Ingenuity traveled to the red planet hiding under the Perseverance rover, which landed on February 18th. But it took some time to identify a safe place for Ingenuity’s flight. NASA needed a 10 by 10 meter region sufficiently flat and free from debris, and then had to drive Percy there.

After that, it took 6 whole days to lower Ingenuity onto the surface and separate it from the rover. The first goal: Surviving the cold temperatures of a Martian night. Which they did.

But that’s not the only hurdle engineers had to anticipate when designing Ingenuity. Since Mars’s atmosphere is only about 1% the density of Earth’s, both generating lift and maneuvering are more difficult. That’s why Ingenuity has larger blades, at about 1.2 meters, and has to spin them faster than if it were flying on Earth.

Remember -- that’s for a 2-kilo craft!
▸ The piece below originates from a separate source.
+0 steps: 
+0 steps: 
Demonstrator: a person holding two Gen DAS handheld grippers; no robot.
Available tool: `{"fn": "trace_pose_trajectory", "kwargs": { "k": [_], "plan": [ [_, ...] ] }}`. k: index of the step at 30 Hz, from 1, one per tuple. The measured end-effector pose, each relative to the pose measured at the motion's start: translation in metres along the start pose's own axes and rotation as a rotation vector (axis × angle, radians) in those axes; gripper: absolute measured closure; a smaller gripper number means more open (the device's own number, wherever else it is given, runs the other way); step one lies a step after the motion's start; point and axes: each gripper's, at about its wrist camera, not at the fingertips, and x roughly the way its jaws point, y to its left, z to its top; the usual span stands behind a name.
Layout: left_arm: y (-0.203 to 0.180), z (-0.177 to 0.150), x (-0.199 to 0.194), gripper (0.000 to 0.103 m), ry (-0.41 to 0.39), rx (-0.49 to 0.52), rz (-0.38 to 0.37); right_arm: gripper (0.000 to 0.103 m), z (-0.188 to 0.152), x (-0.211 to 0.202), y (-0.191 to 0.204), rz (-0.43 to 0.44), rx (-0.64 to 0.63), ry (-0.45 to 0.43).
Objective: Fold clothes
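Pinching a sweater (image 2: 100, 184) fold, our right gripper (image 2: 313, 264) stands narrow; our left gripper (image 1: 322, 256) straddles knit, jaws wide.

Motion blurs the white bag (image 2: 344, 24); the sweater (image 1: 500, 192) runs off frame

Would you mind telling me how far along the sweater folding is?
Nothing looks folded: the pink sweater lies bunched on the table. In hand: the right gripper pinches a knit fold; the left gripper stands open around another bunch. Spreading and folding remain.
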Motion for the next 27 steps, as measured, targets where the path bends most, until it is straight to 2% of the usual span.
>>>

And it’s despite the fact that it’s fighting Mars’s lower gravitational pull, which is less than half of Earth’s. The other challenge is flying at the exact right time – it needs enough daylight before the flight to charge its batteries, but it can’t lift off too late in the day because it needs enough energy stored when the Sun sets so its internal heaters can keep it from freezing.

An anomaly during a pre-flight test pushed back the anticipated launch date by a few days. At the time we’re filming this, engineers are working on a software fix, which they’re hoping will get Ingenuity off the ground soon. We’d hoped to bring you the results from its maiden voyage today, but spaceflight gonna spaceflight.

And you have to admit designing and uploading a software patch to a whole other planet takes… haha… ingenuity. Because of the communications delay between Mars and Earth, Ingenuity will have to make its expected 40ish-second flight all by itself – just like Perseverance had to do during part of its descent. That may not sound very long, but it’s longer than the 12 seconds the Wright Brothers managed to do back in 1903.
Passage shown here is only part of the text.